I don’t know if I’m normal or not (hah!), but I find that even though I want to make my relationship with Jesus and his kingdom business my top priority, alas, my attention quickly shifts to my personal comfort and happiness! If you’re a follower of Jesus, you have likely experienced the same struggle.
Of course, the devil is constantly trying to lure us off course. Jesus tells us in John 8 that Satan is the “father of lies”, so we can expect that he’s subtly whispering lies into our minds about what is the most important thing on which to focus at every moment. The Holy Spirit is saying, “Focus on things that matter in eternity”, but Satan is whispering “Focus on what will make you feel good right now. That’s what’s really important.“ Ugh.
How does this all play out in marriage? Well, the devil would love to get us to focus on how our spouse is disappointing to us, and then the devil follows that up with whispers that we need to manipulate our spouse, or control our spouse, or even trade in our spouse for a better model!
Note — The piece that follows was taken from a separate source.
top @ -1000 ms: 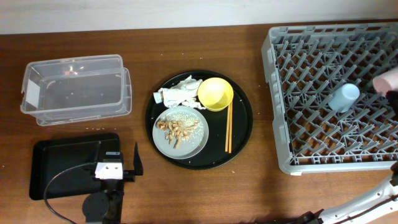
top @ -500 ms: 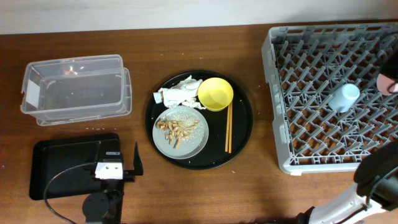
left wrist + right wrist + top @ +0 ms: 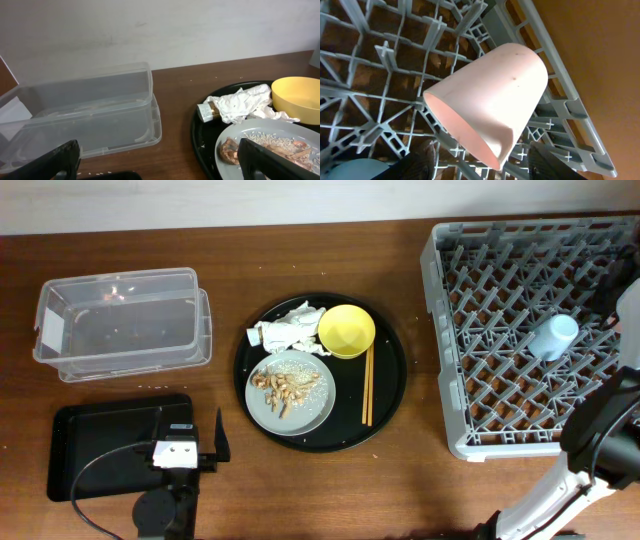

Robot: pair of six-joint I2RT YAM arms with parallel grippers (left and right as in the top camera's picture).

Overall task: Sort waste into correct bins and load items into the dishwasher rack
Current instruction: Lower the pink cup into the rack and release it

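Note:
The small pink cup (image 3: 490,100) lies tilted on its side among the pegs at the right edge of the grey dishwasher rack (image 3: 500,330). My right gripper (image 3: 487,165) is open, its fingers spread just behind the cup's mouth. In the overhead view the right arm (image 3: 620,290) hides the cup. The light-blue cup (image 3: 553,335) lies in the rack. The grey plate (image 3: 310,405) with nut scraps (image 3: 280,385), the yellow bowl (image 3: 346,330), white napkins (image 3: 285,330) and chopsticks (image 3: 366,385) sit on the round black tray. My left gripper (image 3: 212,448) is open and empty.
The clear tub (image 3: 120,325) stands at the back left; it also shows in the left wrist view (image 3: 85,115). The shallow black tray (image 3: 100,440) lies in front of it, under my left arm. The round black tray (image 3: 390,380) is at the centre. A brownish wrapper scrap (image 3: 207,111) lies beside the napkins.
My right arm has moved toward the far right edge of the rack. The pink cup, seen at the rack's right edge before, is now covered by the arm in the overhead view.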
The Holy Spirit, on the other hand, is urging us to consider the more important, eternal, components of our relationship with our spouse. Even when your spouse disappoints you, the question God wants us to ask Him is this, “Lord, how do you want me to interact with my husband for his good in eternity?”. That question is such a game-changer! Suddenly, we see the bigger picture. Yes, your husband might have hurt your feelings or sinned against you, but YOU are no longer the center of the world. Now you begin to see that God has given you great responsibility to pivot from self-focus to acting in a way that could potentially impact your spouse’s walk with God into eternity. That’s huge, and this shift in perspective is clearly God’s plan for us when interacting with othersl! Philippians 2:3-4 “Do nothing out of selfish ambition or vain conceit, but in humility consider others better than yourself. Each of you should look not only to his own interest, but also to the interest of others.”
As you ask that question of God, and strain to listen for the prompting of the Holy Spirit, you may sense Him calling you to show extravagant and unexpected grace to your husband. Maybe God will prompt you to speak words of identity to your husband and remind him how much God loves him. Conversely, maybe God will prompt you to lovingly establish boundaries with your husband. Maybe God knows this is the time for your husband to feel the weight of discipline that could end up saving his soul.
The point is: Ask God to give you a perspective shift during stressful times in marriage. Every time you’re in an emotionally-charged moment with your husband, train yourself to pause and ask this question, “Lord, how do you want me to interact with my husband for his good in eternity?”